Он помог ей забраться в телегу, укрыл ноги дерюгой — подоткнул со всех сторон, как малое дитя. Сам сел на облучок, взял вожжи.
— Тпр-р-ру, гнедой, поехали восвояси.
Лошадь тронула неспешно, будто понимая, что торопиться некуда. Позади оставалось крыльцо, старый Никифор, который вышел-таки на порог и смотрел вслед, поглаживая седую бороду.
— Пронесло, — сказал он жене, когда телега скрылась за берёзами. — Ну и слава Богу.
В телеге было тихо. Пётр правил, не оборачиваясь. Аграфена смотрела на его широкую спину, на чёрные от пота и пыли волосы, на крепкие руки, державшие вожжи.
— Петь, — позвала она тихо.
— Чего?
— А щи-то я сама сварила. В печи, в чугуне. Только хлеба отрезать и сметаной забелить осталось.
Он ничего не ответил. Но плечи его чуть выпрямились — так, как бывает, когда с человека спадает тяжесть, которую он сам на себя взвалил, а кто-то вдруг снял.
Вскоре въехали во двор.
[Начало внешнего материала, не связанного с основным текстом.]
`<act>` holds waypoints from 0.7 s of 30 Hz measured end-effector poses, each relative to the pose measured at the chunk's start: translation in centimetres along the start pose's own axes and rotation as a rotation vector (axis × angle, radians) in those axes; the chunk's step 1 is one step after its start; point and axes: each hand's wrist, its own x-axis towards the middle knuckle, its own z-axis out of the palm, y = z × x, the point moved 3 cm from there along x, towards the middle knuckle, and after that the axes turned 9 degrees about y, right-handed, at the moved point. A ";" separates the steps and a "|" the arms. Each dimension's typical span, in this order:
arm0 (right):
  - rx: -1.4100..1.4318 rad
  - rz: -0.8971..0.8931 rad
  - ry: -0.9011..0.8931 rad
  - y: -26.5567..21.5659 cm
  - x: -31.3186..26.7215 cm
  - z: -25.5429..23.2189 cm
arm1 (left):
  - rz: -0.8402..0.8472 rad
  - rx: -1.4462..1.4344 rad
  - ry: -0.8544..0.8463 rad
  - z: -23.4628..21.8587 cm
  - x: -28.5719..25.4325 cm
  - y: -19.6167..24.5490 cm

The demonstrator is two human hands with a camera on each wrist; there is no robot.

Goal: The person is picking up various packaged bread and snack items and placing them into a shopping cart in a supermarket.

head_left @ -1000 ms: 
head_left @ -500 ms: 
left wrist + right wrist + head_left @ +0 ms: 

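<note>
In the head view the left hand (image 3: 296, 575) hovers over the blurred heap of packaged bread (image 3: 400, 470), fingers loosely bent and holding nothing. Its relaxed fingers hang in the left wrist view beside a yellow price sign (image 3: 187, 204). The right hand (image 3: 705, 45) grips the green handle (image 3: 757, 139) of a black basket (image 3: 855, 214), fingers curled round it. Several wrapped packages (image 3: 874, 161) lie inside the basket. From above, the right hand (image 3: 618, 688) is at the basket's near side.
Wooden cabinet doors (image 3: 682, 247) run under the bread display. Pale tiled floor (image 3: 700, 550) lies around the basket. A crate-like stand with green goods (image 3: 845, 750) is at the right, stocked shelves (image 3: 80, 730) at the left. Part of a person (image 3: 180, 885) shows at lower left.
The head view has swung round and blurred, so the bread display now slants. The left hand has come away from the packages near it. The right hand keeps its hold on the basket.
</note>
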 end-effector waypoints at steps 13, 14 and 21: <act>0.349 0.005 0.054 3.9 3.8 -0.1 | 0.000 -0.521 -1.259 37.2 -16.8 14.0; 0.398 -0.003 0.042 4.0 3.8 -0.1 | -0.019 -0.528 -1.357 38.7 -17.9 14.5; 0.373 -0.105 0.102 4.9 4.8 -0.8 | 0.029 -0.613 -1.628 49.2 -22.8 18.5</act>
Пётр распряг коня, сам завёл в стойло, задал сена. В избу вошёл первым делом — огляделся. И вправду: на столе не прибрано, в золе угли догорают, ребячьи рубахи разбросаны.
Аграфена молча, засучив рукава, управлялась по дому: подошла к печи, вытащила чугун со щами — на удивление ещё теплыми. Поставила на стол. Нарезала хлеба — не спеша, но ладно, красиво, так, что ломти ложились ровно один к одному.
— Садитесь, — сказала всем. — Вечерять будем.
И они сели: Пётр на лавку, дети по бокам, все вместе, как будто и не было восьми вёрст до Лаптевки, как будто и не было крыльца старого Никифора с его суровым ответом. Хлебали щи молча. Только Ванька спросил:
— Тять, а мы не поедем больше к деду с бабой?
Пётр посмотрел на жену. Встретился с её спокойными глазами. Вздохнул.
— Если только проведать, да по хозяйству старикам подсобить.
Доели щи. Аграфена встала мыть посуду — медленно, как всегда, по-своему. Пётр смотрел на её руки в воде и впервые за долгое время не чувствовал раздражения. Наоборот, внутри что-то тёплое поднималось, такое же медленное, привычное, такое же верное, как она сама.
Он подошёл сзади, обнял за плечи — неуклюже, по-мужицки. Аграфена не обернулась, но руку положила на его руку. И так они стояли, пока младшенький не расплакался.
За окном смеркалось. Запел сверчок за печкой. Жизнь — со всеми её заботами, неспешностью, разбитыми крынками и непростыми дорогами — продолжалась.